Meet Rana DiOrio, a former investment banker and private equity investor, and mother of three. DiOrio recently founded Little Pickle Press, a company with the mission of “helping parents and educators cultivate conscious, responsible young minds by inspiring readers to help children in need, celebrate diversity, and protect the environment.”
Little Pickle Press just released its first book, What Does it Mean to Be Global?, which is designed to get parents, educators and kids engaged in discussions about the goodness in exploring, appreciating, and respecting other children’s traditions, religions, and values the world over. Ten percent of the purchase price is donated to the Starlight Children’s Foundation.
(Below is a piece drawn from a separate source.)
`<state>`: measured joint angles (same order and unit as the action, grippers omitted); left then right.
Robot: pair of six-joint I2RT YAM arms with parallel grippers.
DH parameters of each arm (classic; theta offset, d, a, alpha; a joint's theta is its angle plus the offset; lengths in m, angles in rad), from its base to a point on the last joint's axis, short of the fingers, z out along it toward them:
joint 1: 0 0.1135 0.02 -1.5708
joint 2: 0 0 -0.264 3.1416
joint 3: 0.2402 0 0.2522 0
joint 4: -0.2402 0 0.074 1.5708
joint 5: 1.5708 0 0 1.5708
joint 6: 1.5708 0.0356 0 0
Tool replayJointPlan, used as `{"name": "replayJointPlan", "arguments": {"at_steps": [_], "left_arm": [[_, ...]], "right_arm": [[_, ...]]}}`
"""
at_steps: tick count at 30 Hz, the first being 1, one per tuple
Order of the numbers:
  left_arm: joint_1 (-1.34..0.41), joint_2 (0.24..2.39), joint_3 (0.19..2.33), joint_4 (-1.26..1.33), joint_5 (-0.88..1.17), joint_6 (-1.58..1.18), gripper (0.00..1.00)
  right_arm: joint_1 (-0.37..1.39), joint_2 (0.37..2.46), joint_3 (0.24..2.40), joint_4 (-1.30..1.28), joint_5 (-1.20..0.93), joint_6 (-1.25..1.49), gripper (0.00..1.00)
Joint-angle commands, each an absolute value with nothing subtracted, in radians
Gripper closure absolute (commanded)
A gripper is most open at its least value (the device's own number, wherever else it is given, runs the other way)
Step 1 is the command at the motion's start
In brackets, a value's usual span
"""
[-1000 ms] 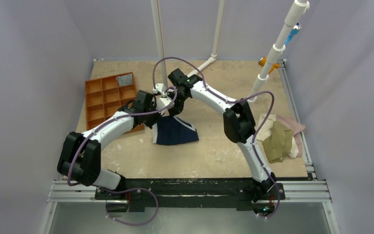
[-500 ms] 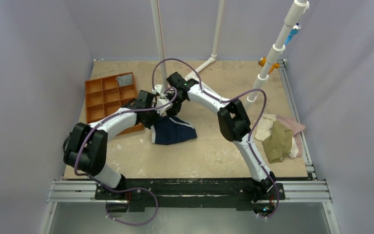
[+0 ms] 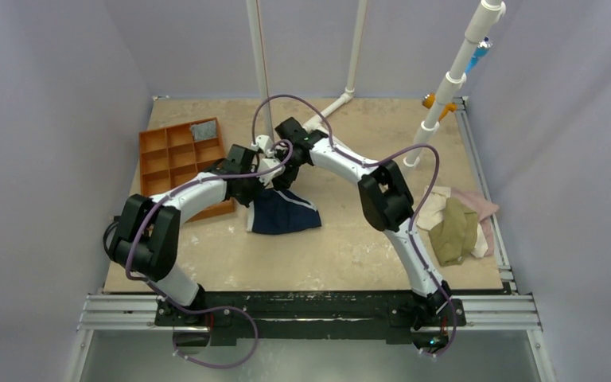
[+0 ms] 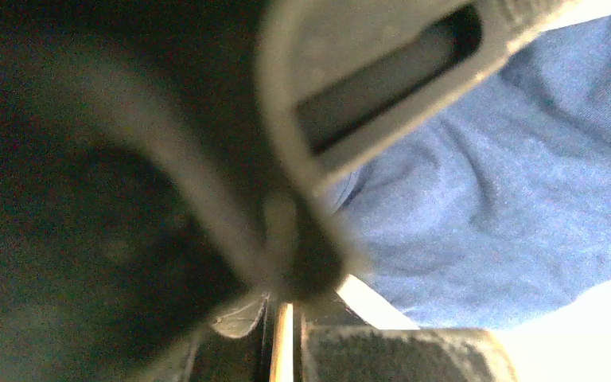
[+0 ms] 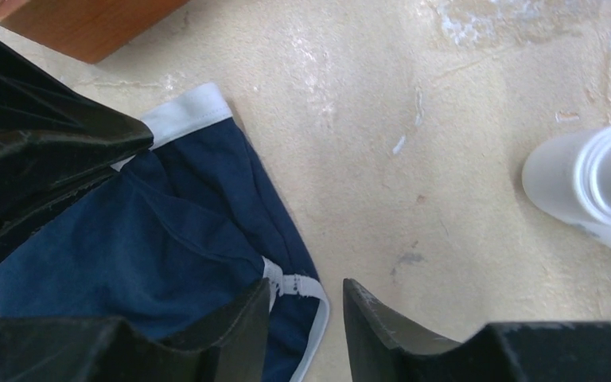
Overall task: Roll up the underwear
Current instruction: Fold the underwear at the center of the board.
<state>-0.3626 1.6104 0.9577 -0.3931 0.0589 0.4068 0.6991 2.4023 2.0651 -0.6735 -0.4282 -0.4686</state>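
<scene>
The scuffed beige table point(image 3: 350, 255) carries the navy underwear point(image 3: 286, 219) near its middle, crumpled with white trim showing (its far edge is hidden under the arms). Just left of it sits an orange compartment tray point(image 3: 157, 163), reaching toward the far left corner. At the right edge an olive garment point(image 3: 453, 235) lies on a pale pink cloth point(image 3: 481, 205), and white pipe posts point(image 3: 426, 127) stand toward the far side.

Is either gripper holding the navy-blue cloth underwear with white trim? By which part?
Right gripper: open, holding nothing. Left gripper: shut at the white waistband of the underwear; whether cloth is pinched cannot be told.
</scene>
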Motion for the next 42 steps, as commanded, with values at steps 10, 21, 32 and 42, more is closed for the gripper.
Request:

According to DiOrio, who authored the book: “My objective was to help children to understand that we are all part of a wonderfully diverse global community. This is a difficult concept for young minds to grasp, so it is my hope that the book sparks curiosity in children and meaningful discussions with their parents and teachers.”
Many parents avoid conversations about topics like globalization for fear that they are too intense for kids to deal with, particularly at bed time. But DiOrio sees this as a missed opportunity. “I believe that children are often times capable of a lot more than we give them credit for,” she says. “I know that most children, mine included, appreciate when we take the time to have engaging discussions with them, especially about topics that are perceived to be out of their reach.”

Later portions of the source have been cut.